Le conSeil municipal, oui Son procureur de la Commune, observant qu’il est de la plus eXacte Justice de conserver les propriétés des citoyens et d’empecher qu’on y porte atteinte par tous les moyens qui Sont confiés au pouvoir adminiStratif, et qu’aucun travail ne doit  S’effectuer pour le bien  Général au préjudice des propriétés particulieres, que d’après l’epuiSement de toutes autres reSsources, estime que dans cette circonStance ils croyent preferable de Faciliter le cours de l’eau par les Canaux dont est queStion, ou en pratiquant d’autres par le Jardin de M. deRiants, que ce moyen leur Semble remplir les vües de l’adminiStration et respecte en même tems les propriétés des particuliers reclamants, a cet effet arrête de prier l’adminiStration de prendre en conSideration ces remontrances, et d’ordonner le chanGement de plan qu’ant [ sic ] a ce qui concerne le cours de cette eau dont acte ./. 

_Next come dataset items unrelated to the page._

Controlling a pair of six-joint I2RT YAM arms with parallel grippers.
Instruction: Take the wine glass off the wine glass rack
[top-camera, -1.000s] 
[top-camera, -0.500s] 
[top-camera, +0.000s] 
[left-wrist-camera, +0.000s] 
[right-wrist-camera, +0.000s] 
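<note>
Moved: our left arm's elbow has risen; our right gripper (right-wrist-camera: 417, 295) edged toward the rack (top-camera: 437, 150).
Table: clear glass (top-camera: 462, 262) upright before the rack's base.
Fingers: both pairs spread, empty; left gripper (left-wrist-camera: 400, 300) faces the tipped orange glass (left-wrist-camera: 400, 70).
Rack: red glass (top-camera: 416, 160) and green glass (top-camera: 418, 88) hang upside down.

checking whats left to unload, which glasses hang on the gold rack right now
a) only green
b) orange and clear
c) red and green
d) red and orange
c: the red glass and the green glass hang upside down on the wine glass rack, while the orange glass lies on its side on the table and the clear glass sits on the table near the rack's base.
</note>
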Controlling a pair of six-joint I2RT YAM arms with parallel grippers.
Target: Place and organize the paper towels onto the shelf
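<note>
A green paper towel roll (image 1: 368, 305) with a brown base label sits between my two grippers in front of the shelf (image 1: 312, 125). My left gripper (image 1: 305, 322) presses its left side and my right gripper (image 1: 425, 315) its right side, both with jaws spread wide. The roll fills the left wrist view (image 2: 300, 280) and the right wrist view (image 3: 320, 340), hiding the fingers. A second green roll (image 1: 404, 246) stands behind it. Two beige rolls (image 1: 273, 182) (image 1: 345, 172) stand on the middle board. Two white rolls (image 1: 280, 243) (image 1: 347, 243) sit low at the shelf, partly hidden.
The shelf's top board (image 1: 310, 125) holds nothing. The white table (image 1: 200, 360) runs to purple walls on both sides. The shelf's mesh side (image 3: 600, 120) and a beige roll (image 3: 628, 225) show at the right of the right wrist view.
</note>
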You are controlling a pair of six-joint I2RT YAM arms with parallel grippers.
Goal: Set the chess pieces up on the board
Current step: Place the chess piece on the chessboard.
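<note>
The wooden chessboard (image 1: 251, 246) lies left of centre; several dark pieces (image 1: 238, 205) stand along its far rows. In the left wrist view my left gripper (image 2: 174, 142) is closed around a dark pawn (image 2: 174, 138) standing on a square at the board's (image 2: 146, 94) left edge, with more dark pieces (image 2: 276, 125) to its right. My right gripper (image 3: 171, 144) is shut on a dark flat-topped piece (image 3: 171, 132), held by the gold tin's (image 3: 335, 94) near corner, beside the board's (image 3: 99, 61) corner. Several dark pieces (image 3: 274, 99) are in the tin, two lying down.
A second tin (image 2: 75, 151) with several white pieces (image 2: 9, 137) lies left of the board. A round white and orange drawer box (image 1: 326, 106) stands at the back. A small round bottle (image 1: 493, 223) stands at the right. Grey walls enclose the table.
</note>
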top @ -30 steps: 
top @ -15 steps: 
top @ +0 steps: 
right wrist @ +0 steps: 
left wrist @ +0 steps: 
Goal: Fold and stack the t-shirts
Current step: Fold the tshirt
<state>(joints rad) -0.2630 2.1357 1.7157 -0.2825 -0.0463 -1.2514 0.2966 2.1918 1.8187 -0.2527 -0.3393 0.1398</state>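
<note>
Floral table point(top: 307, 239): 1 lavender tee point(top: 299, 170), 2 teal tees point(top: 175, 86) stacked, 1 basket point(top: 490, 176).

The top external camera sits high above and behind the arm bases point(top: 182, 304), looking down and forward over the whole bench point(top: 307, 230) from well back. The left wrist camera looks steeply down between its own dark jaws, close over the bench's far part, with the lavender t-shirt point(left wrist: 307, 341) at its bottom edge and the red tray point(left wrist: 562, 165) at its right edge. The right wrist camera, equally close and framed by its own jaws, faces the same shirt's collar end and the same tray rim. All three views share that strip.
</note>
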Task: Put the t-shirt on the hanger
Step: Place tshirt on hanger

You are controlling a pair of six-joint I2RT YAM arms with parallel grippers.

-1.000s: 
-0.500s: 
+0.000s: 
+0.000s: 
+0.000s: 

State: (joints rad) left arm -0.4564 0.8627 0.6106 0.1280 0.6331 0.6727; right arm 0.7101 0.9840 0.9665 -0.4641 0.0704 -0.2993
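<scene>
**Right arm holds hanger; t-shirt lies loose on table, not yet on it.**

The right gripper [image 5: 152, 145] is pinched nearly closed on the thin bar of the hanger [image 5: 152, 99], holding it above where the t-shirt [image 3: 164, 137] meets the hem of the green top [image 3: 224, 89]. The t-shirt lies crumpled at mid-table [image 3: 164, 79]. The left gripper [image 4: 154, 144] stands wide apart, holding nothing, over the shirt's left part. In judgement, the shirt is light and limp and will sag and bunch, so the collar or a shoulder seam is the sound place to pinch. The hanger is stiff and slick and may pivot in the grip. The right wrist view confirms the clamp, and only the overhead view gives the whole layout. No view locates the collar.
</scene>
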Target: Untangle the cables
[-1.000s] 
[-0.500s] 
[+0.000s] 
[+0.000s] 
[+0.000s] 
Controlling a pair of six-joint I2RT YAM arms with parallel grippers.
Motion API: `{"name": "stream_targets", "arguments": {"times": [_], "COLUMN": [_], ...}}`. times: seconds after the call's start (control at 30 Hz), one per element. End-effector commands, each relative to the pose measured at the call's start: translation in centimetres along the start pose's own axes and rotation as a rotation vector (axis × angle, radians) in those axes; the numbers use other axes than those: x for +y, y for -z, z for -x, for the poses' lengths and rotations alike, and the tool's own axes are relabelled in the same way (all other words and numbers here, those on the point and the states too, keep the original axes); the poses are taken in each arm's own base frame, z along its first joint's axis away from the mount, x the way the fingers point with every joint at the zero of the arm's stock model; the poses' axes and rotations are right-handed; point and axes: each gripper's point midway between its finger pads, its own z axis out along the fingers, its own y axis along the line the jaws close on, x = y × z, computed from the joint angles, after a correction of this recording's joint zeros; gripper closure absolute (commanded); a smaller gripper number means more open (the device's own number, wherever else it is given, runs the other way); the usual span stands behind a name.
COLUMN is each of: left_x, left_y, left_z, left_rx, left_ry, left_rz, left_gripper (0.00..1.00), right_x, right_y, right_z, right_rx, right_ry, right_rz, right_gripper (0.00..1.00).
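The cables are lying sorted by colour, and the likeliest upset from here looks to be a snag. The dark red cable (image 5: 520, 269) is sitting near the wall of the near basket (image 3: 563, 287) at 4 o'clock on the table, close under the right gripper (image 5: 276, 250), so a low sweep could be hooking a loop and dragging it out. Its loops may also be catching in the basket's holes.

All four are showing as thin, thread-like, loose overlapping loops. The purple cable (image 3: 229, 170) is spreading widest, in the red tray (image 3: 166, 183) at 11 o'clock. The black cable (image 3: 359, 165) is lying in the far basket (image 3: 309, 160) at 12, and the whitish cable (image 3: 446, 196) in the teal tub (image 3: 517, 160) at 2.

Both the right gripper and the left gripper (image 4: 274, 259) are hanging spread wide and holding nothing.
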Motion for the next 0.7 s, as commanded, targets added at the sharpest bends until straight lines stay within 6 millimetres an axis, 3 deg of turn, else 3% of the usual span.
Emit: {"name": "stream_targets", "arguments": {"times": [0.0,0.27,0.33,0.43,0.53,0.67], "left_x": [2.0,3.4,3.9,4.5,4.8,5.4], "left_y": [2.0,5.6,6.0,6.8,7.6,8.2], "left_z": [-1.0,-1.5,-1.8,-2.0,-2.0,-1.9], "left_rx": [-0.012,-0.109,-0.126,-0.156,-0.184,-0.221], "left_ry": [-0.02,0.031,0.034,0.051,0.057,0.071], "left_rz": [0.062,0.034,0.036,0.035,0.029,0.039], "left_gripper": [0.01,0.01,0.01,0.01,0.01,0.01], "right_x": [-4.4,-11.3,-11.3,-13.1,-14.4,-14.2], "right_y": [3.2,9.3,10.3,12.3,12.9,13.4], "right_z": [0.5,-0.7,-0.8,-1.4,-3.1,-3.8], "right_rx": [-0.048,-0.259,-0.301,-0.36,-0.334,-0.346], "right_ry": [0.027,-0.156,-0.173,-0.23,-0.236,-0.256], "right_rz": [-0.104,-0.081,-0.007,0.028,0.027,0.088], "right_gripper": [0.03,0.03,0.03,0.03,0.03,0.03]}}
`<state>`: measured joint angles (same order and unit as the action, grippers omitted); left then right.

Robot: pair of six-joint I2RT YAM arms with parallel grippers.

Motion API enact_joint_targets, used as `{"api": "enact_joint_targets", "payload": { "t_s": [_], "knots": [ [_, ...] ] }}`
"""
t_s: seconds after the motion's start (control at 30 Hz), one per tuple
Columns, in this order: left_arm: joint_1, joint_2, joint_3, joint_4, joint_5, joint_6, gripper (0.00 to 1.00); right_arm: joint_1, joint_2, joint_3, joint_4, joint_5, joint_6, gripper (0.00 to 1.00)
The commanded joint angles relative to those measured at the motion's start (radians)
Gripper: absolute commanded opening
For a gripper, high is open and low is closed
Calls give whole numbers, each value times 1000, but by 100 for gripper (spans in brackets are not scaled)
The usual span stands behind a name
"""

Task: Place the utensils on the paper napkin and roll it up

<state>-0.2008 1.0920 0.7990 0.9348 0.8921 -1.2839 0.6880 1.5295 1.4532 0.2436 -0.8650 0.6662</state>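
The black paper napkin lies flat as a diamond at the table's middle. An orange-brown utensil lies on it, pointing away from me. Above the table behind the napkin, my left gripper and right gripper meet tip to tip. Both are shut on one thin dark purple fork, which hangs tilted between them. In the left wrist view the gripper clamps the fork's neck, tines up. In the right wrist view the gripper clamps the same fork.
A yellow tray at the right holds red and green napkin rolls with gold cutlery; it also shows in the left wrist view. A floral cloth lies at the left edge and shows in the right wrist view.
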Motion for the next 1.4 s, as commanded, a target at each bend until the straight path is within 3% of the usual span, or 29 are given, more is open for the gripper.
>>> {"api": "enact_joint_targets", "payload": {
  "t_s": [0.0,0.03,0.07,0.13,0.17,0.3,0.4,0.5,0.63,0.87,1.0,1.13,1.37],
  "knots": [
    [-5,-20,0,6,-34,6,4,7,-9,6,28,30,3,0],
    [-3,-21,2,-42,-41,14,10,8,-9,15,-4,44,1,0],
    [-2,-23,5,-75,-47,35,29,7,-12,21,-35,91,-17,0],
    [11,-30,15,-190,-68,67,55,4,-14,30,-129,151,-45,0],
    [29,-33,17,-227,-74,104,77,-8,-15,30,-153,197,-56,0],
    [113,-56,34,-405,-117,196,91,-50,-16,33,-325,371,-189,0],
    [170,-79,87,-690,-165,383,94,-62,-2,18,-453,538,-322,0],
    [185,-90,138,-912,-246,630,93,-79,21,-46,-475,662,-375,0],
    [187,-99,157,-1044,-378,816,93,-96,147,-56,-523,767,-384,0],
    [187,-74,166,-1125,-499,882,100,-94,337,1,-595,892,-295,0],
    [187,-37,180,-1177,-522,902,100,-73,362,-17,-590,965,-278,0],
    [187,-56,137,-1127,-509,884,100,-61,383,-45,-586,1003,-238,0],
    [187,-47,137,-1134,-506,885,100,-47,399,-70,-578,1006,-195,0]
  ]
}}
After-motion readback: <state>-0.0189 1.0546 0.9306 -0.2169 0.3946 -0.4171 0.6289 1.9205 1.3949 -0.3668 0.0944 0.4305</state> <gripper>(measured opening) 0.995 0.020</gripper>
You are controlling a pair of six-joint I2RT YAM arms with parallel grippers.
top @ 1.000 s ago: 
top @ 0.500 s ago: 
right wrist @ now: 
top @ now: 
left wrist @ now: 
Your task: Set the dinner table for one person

           Baugars                          Baudoüin                   J. Marguerith

       P.re Lequette                             

      P.r de la C. »[5]

 



[1] A. M. de Nogent-le-Rotrou, 1D1, feuillet 42.

[2] A. M. de Nogent-le-Rotrou, 1D1, feuillets 43 et 44.

[3] A. M. de Nogent-le-Rotrou, 1D1, feuillet 119.

[4] A. M. de Nogent-le-Rotrou, 1D1, feuillets 172 et 173.

[5] A. M. de Nogent-le-Rotrou, 1D1, feuillets 173 et 174.